__DESCRIPTION OF THE TASK__
Transcribe all data verbatim. Skip the pictures.

__PROVIDED MATERIAL__

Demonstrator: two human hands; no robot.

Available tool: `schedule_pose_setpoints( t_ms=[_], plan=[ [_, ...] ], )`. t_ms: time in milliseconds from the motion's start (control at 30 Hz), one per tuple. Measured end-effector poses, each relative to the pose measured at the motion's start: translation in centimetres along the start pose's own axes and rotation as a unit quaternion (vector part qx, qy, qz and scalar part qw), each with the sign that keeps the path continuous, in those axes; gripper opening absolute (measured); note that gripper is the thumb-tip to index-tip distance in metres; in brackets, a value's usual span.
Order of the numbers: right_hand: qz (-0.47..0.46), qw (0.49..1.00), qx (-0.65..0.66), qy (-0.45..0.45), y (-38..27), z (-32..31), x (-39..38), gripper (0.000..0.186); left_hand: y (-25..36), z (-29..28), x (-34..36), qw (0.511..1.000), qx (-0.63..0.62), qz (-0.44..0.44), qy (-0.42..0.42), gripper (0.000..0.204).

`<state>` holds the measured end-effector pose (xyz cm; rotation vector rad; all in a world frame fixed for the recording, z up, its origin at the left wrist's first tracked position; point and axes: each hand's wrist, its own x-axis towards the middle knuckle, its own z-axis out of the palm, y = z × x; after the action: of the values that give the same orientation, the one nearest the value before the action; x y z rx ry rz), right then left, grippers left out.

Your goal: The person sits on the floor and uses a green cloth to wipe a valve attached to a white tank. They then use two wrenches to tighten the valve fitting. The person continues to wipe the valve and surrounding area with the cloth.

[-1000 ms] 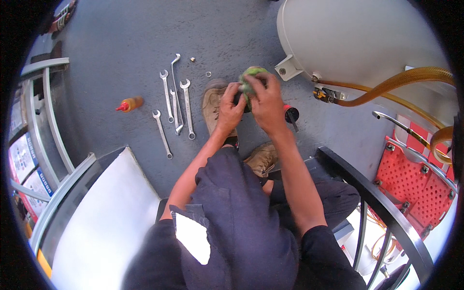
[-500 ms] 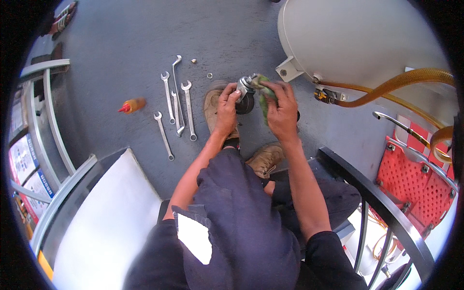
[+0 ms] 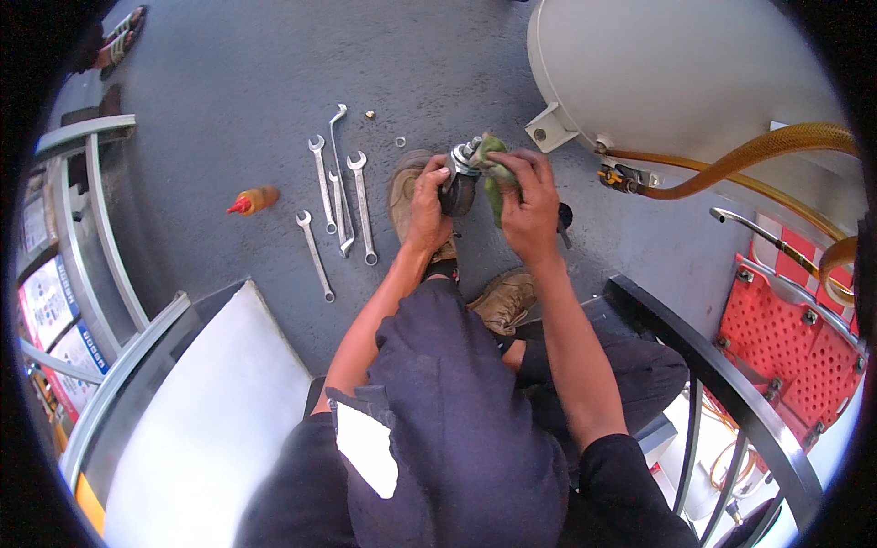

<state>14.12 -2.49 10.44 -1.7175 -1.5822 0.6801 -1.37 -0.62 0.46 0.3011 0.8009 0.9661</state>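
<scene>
My left hand [image 3: 427,203] is closed round a caster wheel [image 3: 459,195] with a black tread and a shiny metal bracket. A threaded stem sticks up from the bracket's top. In my right hand [image 3: 532,203] a green rag [image 3: 494,194] is bunched, its upper end against the caster's stem and bracket. Both hands are above my shoes. On the grey floor to the left lie several open-ended and ring wrenches [image 3: 363,205], roughly side by side. A nut [image 3: 400,142] and a small brass-coloured piece [image 3: 370,115] rest beyond them.
An orange squeeze bottle [image 3: 253,200] with a red cap lies left of the wrenches. At the far right stands a big grey tank [image 3: 676,82] with a yellow-brown hose [image 3: 749,157]. A black metal rail [image 3: 722,374] curves along my right. Another person's sandalled foot [image 3: 121,44] shows far left.
The caster has turned a little in my left hand, and the rag has shifted slightly on its stem. The whole scene sits marginally further right in the picture.
</scene>
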Motion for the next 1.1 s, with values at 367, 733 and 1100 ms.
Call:
schedule_pose_setpoints(
  t_ms=[367, 733, 1100],
  plan=[
    [0.037, 0.999, -0.034, -0.010, 4.0, 0.6, -1.4, 0.030, 0.5, 0.2, -0.3, 0.999, -0.028, -0.029, -0.003, 0.035],
    [0.004, 1.000, -0.009, -0.004, -0.1, 2.3, -0.9, 0.030, 0.2, 0.3, -0.2, 0.996, -0.090, -0.019, 0.015, 0.029],
    [0.108, 0.992, -0.061, 0.014, 4.3, 2.3, -5.1, 0.037, 1.3, 1.9, 0.2, 0.995, -0.097, -0.037, -0.007, 0.032]
  ],
)
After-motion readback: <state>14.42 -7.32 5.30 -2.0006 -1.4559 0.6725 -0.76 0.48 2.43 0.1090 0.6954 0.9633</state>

__OUTPUT__
Demonstrator: two human hands; no robot.

Available tool: `schedule_pose_setpoints( t_ms=[_], plan=[ [_, ...] ], )`. t_ms: time in milliseconds from the motion's start (control at 30 Hz), one per tuple. Measured end-effector poses, each relative to the pose measured at the motion's start: translation in centimetres along the start pose's own axes and rotation as a unit quaternion (vector part qx, qy, qz and scalar part qw), each with the sign that keeps the path continuous, in those axes; gripper opening absolute (measured); note that gripper is the thumb-tip to index-tip distance in metres; in brackets, a value's usual span.
Order of the numbers: right_hand: qz (-0.47..0.46), qw (0.49..1.00), qx (-0.65..0.66), qy (-0.45..0.45), y (-38..27), z (-32..31), x (-39..38), gripper (0.000..0.186); left_hand: y (-25..36), z (-29..28), x (-34..36), qw (0.511..1.000), qx (-0.63..0.62), qz (-0.44..0.44), qy (-0.42..0.42), gripper (0.000..0.204).

`<state>` holds the measured end-effector pose (xyz cm; rotation vector rad; all in a world frame fixed for the recording, z up, its origin at the left wrist's first tracked position; point and axes: each hand's wrist, its own x-axis towards the middle knuckle, its own z-axis out of the palm, y = z × x; after the action: of the values that give the same orientation, the one nearest the value before the action; x y z rx ry rz), right then left, grippers left out.

Your goal: The person sits on the floor and uses a green cloth to wipe a valve attached to a white tank. They then use two wrenches to tighten the valve fitting. The person continues to wipe the valve and surrounding area with the cloth.

[-1000 ms] 
[-500 ms] 
[+0 ms] 

<state>14.12 -2.49 10.44 -1.7175 -1.5822 0.6801 -1.37 -0.62 0.46 0.3011 0.8009 0.9661</state>
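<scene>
My left hand [image 3: 427,203] is closed round a caster wheel [image 3: 459,195] with a black tread and a shiny metal bracket. A threaded stem sticks up from the bracket's top. In my right hand [image 3: 532,203] a green rag [image 3: 494,194] is bunched, its upper end against the caster's stem and bracket. Both hands are above my shoes. On the grey floor to the left lie several open-ended and ring wrenches [image 3: 363,205], roughly side by side. A nut [image 3: 400,142] and a small brass-coloured piece [image 3: 370,115] rest beyond them.
An orange squeeze bottle [image 3: 253,200] with a red cap lies left of the wrenches. At the far right stands a big grey tank [image 3: 676,82] with a yellow-brown hose [image 3: 749,157]. A black metal rail [image 3: 722,374] curves along my right. Another person's sandalled foot [image 3: 121,44] shows far left.
The caster has turned a little in my left hand, and the rag has shifted slightly on its stem. The whole scene sits marginally further right in the picture.
</scene>
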Motion for the next 1.1 s, with values at 367, 733 and 1100 ms.
Call:
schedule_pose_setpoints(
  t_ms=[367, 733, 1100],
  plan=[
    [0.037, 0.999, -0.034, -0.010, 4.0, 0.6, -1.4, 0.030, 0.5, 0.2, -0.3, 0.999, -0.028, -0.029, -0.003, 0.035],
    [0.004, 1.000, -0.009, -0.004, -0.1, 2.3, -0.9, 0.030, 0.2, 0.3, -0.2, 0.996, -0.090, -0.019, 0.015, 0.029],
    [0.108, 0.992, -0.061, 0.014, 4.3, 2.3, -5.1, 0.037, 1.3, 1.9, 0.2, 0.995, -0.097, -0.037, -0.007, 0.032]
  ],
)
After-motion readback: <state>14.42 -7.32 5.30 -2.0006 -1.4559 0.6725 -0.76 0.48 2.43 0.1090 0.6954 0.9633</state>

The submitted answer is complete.